* _Exercise brief_
Give the total number of lines in the data below that include "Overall", and nothing else.

***

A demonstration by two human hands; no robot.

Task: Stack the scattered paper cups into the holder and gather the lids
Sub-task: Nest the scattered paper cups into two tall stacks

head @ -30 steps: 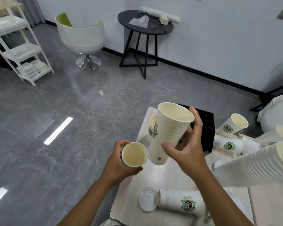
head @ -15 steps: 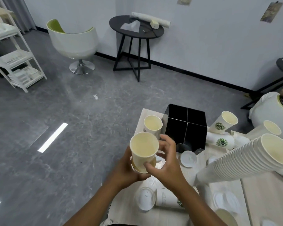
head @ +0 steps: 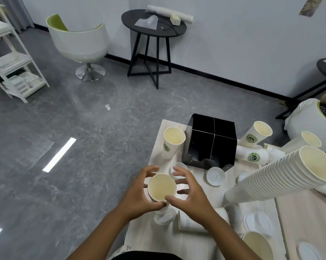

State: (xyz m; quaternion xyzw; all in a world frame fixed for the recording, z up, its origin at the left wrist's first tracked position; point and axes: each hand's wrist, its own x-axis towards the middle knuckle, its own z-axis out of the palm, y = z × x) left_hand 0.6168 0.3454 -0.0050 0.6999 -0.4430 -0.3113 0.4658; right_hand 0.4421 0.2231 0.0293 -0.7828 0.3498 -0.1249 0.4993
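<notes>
A nested pair of paper cups [head: 161, 187] sits between my hands, mouth up, just above the pale table [head: 149, 239]. My left hand [head: 137, 194] curls round its left side, thumb underneath. My right hand [head: 190, 192] has its fingers spread, only the thumb touching the rim. The black cup holder [head: 212, 145] stands behind, with an upright logo cup [head: 173, 143] to its left. A long stack of cups [head: 280, 175] leans at the right. Lids [head: 215, 175] lie in front of the holder, and another lid [head: 165, 217] lies under my hands beside a cup on its side [head: 196, 220].
More loose cups [head: 252, 156] lie right of the holder, and lids [head: 257, 221] and a cup [head: 257, 246] sit at the near right. The table's left edge drops to grey floor. A white chair [head: 79, 42], black side table [head: 152, 25] and white shelf [head: 14, 62] stand farther off.
My right hand slid the tall cup down into the cup in my left hand. Both hands dropped lower over the table, and my right fingers have spread off the cup.
</notes>
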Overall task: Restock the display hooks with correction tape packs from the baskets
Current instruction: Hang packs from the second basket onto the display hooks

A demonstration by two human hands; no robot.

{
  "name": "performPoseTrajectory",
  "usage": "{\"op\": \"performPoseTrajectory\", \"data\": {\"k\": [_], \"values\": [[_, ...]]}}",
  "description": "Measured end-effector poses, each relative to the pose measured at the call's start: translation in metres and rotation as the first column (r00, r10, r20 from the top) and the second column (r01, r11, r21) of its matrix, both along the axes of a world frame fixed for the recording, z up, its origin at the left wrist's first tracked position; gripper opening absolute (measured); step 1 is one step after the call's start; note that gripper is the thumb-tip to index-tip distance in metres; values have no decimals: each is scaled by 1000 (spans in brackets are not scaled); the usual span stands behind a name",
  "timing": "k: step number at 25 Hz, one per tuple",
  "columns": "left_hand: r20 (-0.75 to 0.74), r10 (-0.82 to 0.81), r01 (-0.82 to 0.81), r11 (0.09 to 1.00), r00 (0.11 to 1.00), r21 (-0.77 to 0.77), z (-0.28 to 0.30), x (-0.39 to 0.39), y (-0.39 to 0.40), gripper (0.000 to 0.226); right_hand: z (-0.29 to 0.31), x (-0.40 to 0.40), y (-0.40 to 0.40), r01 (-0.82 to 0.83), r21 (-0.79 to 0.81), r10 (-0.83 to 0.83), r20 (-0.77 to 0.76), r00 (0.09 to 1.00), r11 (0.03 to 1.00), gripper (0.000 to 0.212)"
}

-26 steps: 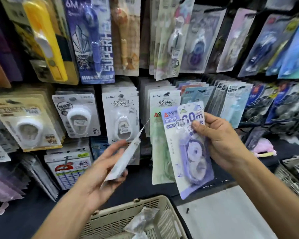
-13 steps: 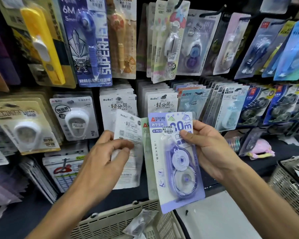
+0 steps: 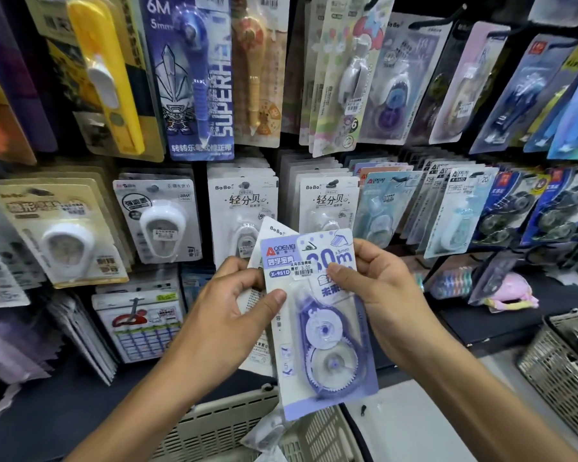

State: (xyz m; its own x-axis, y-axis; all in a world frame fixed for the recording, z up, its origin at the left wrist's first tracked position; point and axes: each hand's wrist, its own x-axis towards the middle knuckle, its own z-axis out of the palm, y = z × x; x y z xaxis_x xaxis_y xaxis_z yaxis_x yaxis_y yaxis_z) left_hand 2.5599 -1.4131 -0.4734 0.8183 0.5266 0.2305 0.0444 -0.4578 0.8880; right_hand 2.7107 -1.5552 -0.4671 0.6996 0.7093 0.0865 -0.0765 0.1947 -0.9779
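Both hands pinch packs at centre frame: the left hand point(image 3: 227, 315) holds a white BoBo pack point(image 3: 267, 235), the right hand point(image 3: 377, 295) the purple correction tape pack point(image 3: 317, 345) overlapping it; a beige basket point(image 3: 214, 425) sits at 6 o'clock.

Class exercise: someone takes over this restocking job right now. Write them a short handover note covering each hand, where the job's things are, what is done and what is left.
Left hand: pinches the left edge of the purple pack, with a white BoBo pack fanned behind it.
Right hand: holds the purple pack's right side, thumb on its front.
Both packs are in front of the display, not on any hook.
Cream basket sits below the hands with some stock in it; grey basket lies to the right.
Done: two packs picked up.
Left: hang each on its matching hook (BoBo row is just above), then probably continue from the baskets.
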Motion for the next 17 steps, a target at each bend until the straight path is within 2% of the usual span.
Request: {"op": "performPoseTrajectory", "data": {"k": [4, 7, 10, 17], "values": [[35, 65, -67, 997, 997, 34, 10, 4, 4, 22, 19, 19, -8, 137, -39, -141, -118, 983, 990, 15], [45, 111, -117, 978, 993, 171, 23, 5, 13, 16, 47, 70, -26, 339, -88, -345, -69, 936, 937, 14], [63, 100, -113, 958, 993, 265, 26, 5, 15, 23, 55, 111, -32, 488, -110, -491, 2, 871, 866, 16], [142, 32, -72, 954, 989, 292, 17, 11, 8, 30, 53, 153, -14, 523, -136, -520, 60, 852, 842, 20]]}}
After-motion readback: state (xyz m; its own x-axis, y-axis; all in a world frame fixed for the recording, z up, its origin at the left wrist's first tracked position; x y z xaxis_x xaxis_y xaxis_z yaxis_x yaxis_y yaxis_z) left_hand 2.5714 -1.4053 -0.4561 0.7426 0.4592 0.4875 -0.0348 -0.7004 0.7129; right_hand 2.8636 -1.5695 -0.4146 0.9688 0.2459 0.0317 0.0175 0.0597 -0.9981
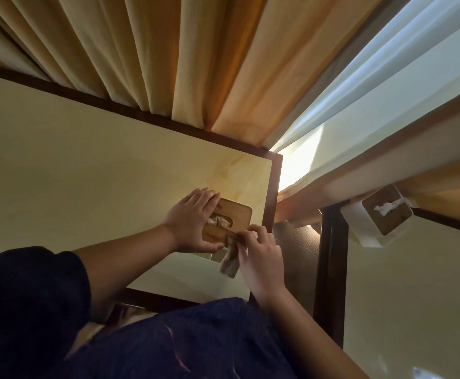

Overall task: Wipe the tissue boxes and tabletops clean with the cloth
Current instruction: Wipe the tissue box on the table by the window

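The near tissue box (229, 218), wooden-lidded with a tissue bunched in its slot, is taken as the landmark. It is seen standing on the cream bench (86, 165), close to the bench's dark-framed right edge and corner.

The box is steadied by the left hand (193, 220), which is laid over the lid's left side with fingers curled over the far edge and thumb along the near edge. The cloth (230, 258), brownish and crumpled, is pinched by the right hand (261, 253) at the box's near right corner; its loose end is seen hanging below the box, toward the person. The step is judged to be wiping of the lid's near edge.

To the right of the box, across a dark gap, a second bench (415, 296) is seen carrying a second tissue box (379, 217), white-sided, with a tissue sticking out. Beyond the box, curtains (168, 56) are hung down to the bench's far edge.

Risks, as judged: the protruding tissue could be snagged and dragged out by the cloth; the box, being close to the edge, could be pushed off if the left hand's hold is relaxed during a stroke; the hanging cloth end may miss the surface.

No brand, label or writing can be read.
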The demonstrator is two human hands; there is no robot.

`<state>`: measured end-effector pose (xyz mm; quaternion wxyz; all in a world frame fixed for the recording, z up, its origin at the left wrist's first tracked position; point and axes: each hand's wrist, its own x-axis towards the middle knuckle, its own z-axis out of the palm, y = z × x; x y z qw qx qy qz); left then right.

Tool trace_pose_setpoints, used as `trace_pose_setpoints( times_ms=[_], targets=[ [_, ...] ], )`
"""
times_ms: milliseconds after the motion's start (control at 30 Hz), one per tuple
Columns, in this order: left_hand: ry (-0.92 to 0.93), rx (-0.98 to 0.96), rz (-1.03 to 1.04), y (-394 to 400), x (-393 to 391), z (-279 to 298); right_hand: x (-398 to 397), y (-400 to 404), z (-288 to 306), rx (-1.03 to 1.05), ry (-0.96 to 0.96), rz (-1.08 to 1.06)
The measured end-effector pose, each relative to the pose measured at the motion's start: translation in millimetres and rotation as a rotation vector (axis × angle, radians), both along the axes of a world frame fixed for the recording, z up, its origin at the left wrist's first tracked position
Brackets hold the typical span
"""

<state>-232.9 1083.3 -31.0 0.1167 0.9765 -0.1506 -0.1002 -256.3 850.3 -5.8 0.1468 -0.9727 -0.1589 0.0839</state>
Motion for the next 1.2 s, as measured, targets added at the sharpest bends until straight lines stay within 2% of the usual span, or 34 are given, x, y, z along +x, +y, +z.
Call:
trace_pose_setpoints(
  times_ms=[333, 500, 600, 667, 767, 900, 1067, 1200],
  targets=[
    [0.221, 0.307, -0.280, -9, 35, 42, 0, -27, 13, 0.125, 0.041, 0.082],
    [0.181, 0.405, -0.632, -26, 52, 52, 11, -43, 26, 0.059, 0.139, 0.226],
    [0.158, 0.403, -0.694, -36, 55, 56, 11, -38, 26, 0.035, 0.138, 0.280],
    [0.230, 0.335, -0.584, -35, 54, 56, 8, -31, 22, 0.040, 0.103, 0.267],
    [0.359, 0.070, -0.265, -26, 38, 52, 0, -22, 12, 0.075, 0.058, 0.173],
    [0.203, -0.112, 0.178, -32, -8, 32, -13, -20, 7, 0.156, -0.036, 0.142],
    [0.119, -0.136, 0.311, -50, -30, 4, -16, -21, 7, 0.200, -0.020, 0.142],
    [0.054, -0.160, 0.338, -54, -34, -8, -17, -29, 11, 0.134, 0.052, 0.209]
  ],
)
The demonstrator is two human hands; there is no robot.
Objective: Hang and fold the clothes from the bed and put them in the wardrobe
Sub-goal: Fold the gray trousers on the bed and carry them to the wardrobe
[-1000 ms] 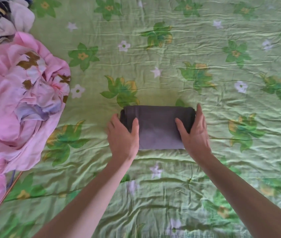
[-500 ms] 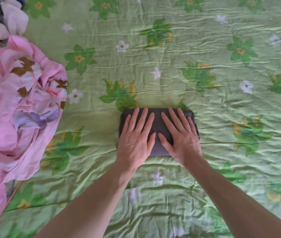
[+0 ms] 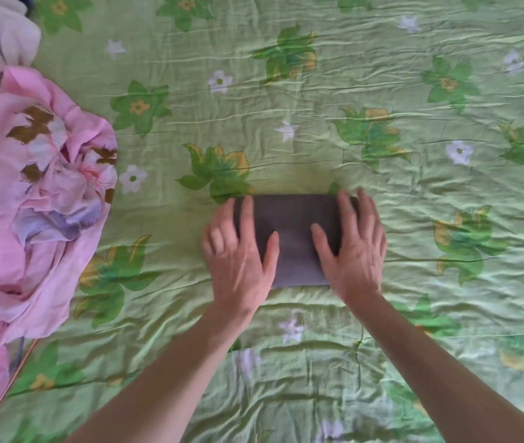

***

* _Answer for this exercise_
2